Who We Are
Local Organizing Committee
Luis Barragan (SRPMIC)
Luis Barragan is the manager of the O’odham Piipaash Language Program for the Salt River Pima-Maricopa Indian Community. He is committed towards community based language revitalization and works towards training OPLP staff in all areas related to linguistics, language documentation, pedagogy and technology. He previously worked as Senior Curator (Languages) at the Huhugam Heritage Center for the Gila River Indian Community. He has also taught courses in Linguistics for the American Indian Language Development Institute (AILDI) at the University of Arizona.
Tyler Peterson (Arizona State University)
Tyler Peterson is an assistant professor of Linguistics and Applied Linguistics in the Department of English at Arizona State University. His work focuses on the documentation, revitalization, and maintenance of endangered indigenous languages in Arizona, Canada, and Polynesia. His research as a linguist involves the study of how meaning is expressed through language, with a special interest in exploring how everyday technology and contemporary media can be used as a tool for language documentation and engaging community language learners. He works actively with communities in Arizona and the Southwest, collaborating with tribal language programs in helping build their capacities for language revitalization.

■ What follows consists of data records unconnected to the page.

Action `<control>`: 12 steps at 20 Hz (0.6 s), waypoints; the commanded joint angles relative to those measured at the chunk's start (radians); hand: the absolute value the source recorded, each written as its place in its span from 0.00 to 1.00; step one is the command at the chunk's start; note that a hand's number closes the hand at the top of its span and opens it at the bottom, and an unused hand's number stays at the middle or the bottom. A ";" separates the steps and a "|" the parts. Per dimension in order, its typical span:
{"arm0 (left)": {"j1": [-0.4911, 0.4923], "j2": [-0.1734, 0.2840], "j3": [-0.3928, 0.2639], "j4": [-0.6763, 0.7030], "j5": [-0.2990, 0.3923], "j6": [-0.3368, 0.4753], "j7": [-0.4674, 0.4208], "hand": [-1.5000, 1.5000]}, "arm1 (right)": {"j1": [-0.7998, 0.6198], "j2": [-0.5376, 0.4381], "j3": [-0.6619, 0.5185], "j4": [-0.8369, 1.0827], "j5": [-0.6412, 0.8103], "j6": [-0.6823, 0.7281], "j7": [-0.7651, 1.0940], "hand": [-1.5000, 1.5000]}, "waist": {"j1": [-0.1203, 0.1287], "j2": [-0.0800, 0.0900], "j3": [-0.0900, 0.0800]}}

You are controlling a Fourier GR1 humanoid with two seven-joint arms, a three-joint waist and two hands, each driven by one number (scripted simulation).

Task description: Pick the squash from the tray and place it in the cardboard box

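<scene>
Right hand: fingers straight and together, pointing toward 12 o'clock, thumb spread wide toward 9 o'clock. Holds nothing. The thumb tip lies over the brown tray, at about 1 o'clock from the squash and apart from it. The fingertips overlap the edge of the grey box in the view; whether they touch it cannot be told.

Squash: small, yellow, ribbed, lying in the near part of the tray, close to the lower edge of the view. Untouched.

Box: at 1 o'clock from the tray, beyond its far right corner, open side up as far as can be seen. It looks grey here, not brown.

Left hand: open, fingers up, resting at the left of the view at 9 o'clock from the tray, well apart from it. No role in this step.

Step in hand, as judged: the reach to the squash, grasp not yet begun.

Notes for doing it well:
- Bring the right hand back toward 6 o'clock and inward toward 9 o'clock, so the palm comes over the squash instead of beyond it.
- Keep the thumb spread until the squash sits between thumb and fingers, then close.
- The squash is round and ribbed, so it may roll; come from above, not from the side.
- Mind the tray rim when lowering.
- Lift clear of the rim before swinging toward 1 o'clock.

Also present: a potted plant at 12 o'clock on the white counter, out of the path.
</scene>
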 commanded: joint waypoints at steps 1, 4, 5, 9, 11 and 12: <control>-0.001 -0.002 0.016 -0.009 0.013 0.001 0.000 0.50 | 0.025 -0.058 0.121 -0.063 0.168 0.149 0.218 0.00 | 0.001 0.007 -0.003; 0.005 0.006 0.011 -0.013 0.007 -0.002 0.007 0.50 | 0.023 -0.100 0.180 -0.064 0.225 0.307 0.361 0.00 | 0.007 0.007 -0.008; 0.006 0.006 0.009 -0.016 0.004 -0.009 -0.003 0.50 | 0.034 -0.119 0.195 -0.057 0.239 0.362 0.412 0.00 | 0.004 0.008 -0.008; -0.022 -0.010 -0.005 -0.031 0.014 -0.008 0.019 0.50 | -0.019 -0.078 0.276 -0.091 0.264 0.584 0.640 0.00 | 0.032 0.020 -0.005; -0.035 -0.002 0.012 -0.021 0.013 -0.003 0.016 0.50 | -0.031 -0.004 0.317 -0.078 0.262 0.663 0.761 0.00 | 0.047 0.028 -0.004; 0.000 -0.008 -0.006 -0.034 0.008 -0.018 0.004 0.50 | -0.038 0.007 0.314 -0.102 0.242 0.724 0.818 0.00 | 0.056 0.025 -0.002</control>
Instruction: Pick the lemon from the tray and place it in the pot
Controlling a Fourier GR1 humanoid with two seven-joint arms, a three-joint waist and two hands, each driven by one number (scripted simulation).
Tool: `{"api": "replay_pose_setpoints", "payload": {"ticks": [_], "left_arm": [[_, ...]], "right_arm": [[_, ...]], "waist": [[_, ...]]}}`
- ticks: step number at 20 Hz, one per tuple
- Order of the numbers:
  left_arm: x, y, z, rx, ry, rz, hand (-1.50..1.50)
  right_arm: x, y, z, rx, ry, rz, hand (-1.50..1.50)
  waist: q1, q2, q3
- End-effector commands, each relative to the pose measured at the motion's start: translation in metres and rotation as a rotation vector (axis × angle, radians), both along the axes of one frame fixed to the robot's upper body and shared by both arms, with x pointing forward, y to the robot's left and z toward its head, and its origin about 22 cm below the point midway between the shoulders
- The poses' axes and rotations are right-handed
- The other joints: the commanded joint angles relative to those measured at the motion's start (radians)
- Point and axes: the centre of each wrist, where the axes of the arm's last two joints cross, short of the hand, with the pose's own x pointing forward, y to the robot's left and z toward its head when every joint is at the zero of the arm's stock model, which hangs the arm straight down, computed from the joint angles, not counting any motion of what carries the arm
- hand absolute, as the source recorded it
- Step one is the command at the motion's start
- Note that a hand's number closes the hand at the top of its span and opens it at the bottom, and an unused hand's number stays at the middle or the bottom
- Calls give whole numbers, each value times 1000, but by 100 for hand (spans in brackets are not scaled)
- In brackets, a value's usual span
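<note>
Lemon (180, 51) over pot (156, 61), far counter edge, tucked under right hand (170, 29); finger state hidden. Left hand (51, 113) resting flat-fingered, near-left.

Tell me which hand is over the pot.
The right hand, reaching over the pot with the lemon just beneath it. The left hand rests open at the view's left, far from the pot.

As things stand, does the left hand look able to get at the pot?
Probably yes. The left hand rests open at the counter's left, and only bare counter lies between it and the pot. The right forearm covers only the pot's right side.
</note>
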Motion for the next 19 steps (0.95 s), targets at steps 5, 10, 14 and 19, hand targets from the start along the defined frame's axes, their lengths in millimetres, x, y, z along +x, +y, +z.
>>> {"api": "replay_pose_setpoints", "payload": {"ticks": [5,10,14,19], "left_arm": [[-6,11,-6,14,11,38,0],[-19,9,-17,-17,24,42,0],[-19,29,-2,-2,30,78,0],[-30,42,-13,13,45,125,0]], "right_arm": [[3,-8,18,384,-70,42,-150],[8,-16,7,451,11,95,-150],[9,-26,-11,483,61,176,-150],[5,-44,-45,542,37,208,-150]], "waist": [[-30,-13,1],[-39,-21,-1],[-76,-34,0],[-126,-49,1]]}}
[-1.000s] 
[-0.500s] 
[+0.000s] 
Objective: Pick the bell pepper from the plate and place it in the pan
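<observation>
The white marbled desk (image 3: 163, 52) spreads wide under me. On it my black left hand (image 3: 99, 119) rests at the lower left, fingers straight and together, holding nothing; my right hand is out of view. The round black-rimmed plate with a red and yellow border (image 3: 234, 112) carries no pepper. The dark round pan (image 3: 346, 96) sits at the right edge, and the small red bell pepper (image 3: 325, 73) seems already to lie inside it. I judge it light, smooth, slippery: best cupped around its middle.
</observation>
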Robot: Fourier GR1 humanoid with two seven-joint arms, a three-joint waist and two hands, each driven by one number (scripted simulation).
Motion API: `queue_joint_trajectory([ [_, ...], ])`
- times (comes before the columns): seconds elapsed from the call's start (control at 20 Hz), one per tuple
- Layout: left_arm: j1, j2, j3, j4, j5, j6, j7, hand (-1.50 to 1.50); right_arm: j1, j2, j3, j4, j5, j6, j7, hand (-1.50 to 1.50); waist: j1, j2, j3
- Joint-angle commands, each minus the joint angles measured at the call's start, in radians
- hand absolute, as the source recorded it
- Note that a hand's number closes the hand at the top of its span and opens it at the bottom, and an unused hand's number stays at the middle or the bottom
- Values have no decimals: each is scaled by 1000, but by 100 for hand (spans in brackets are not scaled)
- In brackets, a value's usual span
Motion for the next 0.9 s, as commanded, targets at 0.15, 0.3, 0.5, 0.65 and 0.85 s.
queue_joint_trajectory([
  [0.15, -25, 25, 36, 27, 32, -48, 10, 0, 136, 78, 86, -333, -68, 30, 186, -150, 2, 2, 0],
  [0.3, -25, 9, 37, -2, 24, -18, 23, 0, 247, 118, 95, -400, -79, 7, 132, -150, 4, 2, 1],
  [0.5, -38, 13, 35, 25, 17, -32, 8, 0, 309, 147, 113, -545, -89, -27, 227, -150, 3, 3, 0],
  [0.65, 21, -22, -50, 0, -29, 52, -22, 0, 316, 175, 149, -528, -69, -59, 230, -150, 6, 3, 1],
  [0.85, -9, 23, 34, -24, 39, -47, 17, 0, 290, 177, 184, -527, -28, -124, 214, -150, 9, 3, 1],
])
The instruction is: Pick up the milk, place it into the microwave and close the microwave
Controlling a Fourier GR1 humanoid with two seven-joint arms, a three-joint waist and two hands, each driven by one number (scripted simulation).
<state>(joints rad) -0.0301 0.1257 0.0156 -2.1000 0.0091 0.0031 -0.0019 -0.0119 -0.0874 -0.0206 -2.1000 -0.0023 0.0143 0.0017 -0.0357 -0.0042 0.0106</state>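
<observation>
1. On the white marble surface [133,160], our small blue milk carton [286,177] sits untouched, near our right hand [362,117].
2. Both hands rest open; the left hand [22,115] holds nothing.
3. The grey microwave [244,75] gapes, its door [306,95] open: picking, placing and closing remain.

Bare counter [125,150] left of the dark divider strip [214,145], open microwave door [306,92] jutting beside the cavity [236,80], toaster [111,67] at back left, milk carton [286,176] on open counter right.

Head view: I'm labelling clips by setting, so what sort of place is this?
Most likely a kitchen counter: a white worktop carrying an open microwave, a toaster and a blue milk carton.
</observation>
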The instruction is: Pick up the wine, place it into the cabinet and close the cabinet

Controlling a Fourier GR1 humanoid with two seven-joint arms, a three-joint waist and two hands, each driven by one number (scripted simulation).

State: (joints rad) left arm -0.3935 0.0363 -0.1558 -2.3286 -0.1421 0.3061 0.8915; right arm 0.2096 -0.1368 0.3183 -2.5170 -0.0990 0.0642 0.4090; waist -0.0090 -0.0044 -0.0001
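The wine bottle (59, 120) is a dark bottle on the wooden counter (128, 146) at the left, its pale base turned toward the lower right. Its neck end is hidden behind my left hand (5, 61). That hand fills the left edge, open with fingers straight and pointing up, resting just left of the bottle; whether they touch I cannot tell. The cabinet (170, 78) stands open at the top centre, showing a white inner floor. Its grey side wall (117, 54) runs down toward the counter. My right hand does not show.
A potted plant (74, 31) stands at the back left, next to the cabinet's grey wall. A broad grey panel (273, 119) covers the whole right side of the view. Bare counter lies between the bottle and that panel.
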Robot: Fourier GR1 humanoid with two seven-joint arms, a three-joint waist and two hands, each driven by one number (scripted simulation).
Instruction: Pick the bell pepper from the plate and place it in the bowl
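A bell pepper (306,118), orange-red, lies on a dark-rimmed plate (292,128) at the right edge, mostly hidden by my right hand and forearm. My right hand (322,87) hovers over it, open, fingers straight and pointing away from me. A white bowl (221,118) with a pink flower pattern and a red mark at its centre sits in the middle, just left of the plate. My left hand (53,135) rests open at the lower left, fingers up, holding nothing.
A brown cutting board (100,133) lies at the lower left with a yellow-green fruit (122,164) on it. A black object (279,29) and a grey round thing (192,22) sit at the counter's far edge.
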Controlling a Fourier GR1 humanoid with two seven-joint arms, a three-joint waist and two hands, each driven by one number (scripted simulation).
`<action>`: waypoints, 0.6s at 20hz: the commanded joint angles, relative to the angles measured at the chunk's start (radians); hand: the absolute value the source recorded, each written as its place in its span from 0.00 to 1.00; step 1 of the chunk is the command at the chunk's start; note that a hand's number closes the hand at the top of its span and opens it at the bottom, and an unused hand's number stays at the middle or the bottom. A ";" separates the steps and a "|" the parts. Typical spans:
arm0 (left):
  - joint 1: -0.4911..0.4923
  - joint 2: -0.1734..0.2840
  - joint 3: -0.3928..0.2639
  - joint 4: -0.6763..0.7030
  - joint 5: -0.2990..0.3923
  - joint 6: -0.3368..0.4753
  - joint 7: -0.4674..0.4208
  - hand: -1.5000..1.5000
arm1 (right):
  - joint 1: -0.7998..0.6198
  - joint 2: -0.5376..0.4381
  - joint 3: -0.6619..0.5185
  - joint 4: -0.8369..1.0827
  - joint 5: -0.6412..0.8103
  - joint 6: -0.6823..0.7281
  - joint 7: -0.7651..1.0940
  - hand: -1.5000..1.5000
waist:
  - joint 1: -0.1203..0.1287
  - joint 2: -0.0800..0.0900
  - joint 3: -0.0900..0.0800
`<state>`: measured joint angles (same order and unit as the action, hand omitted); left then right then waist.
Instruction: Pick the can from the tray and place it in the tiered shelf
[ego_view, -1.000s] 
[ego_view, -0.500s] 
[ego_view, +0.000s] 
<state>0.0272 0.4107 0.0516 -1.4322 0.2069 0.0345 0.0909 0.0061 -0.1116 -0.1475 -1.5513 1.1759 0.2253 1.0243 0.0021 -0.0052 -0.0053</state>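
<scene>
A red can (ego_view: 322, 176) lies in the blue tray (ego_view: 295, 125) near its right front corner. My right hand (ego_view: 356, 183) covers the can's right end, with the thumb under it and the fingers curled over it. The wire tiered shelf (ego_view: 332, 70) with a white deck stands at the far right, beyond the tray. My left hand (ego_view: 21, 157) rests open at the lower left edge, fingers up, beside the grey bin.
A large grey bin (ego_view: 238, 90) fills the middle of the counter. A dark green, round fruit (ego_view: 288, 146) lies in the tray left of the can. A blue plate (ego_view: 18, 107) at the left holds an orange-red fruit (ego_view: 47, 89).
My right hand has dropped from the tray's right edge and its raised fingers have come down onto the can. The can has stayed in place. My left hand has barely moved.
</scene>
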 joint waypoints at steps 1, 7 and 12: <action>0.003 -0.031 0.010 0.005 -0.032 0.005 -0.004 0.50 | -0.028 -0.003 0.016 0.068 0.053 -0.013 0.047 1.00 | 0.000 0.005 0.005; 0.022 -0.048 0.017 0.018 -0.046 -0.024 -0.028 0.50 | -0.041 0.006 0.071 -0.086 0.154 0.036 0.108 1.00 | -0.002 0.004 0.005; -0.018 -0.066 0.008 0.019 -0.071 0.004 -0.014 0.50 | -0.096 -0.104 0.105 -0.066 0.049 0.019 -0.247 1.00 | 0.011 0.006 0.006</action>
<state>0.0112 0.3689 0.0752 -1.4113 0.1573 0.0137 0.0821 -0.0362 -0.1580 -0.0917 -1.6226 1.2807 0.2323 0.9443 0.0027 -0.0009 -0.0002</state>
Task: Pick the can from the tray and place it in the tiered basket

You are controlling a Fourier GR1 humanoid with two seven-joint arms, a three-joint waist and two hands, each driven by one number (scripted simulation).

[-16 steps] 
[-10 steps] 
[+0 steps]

Samantha Prins (University of Arizona)
Samantha Prins is a PhD candidate in the Department of Linguistics at the University of Arizona. She holds a BA in Linguistics & Spanish from Western Washington University and an MA in Linguistics from the University of Montana. Before coming to Arizona, they served as the program coordinator for CoLang 2020. Their training is in Indigenous language revitalization, North American languages and linguistics, and morphosyntactic theory. Her current work focuses on nominal morphology in Algonquian and the intersections of linguistics and community language work.
Institute Design Advisor
Kelly Washington, Director, Cultural Resources Department (SRPMIC)
Kelly Washington is a member of the Salt River Pima-Maricopa Indian Community (SRPMIC). His passion and efforts toward language and culture revitalization/maintenance started at a grassroots level and has developed into a lifelong occupation. From 1995 through 2004, he served as materials development specialist, education specialist and curriculum development specialist for the SRPMIC O’odham-Piipaash Language Program. He subsequently served as director of the Huhugam Ki: Museum and now as director of Cultural Resources for the SRPMIC. Having learned linguistics in a self-taught manner, one of his goals is to help bridge the gaps between academia and community-based language revitalization efforts.
American Indian Language Development Institute Liaison and CoLang Institute Design Advisors
Ofelia Zepeda, Director, AILDI (University of Arizona)
Ofelia Zepeda (Tohono O'odham), AILDI director, is a Regents' professor of linguistics and affiliate faculty in American Indian Studies at the University of Arizona. She teaches Tohono O'odham language courses and survey courses on American Indian languages. Her research areas include language variation, language policy, and issues of endangered languages. She has published numerous articles in these areas. She is also author of The Tohono O'odham Grammar and of two books of poetry, much of it written in the O'odham language. Dr. Zepeda is also the recipient of a MacArthur Fellowship for her work on Indigenous languages. She has served on numerous boards and is currently a trustee of the Tohono O'odham Community College. Dr. Zepeda has been involved in AILDI practically since its inception as an instructor and founding co-director. Her breadth of experience in the field of language revitalization continues to guide the institution
Kirsten Goodrow Lopez-Avila, Project Coordinator, AILDI (University of Arizona)
Kirsten Goodrow Lopez-Avila is the AILDI Program Coordinator and Outreach Instructional Specialist. She has worked with the University of Arizona for the last 3 years providing administrative support and coordination to various departments. In her work at AILDI, she has assisted with outreach and projects specializing in American Indian and Indigenous communities, including coordination of the summer institute. She is passionate about public service and has a background in customer service. She obtained her BS in Social Science from the University of Maryland and is currently pursuing her MA in Human Rights Practice at the University of Arizona.
Wilson de Lima Silva, NAMA Director, Department of Linguistics (University of Arizona)
Wilson de Lima Silva is an associate professor of Linguistics, and director of the M.A. program in Native American Languages & Linguistics (NAMA program) in the Department of Linguistics at the University of Arizona. He teaches Descriptive Linguistics for Native American Laguages, Language Maintenance & Revitalization, and Historical Linguistics. He works with Desano community members, in the Amazon region of Brazil and Colombia, with projects related to documentation and language maintenance of the Desano language. His research areas include linguistic description, typology, Indigenous language documentation and description. He has conducted fieldwork on several Amazonian languages. He has been collaborating with AILDI initiatives since 2018, when he joined the Linguistics Department at the University of Arizona.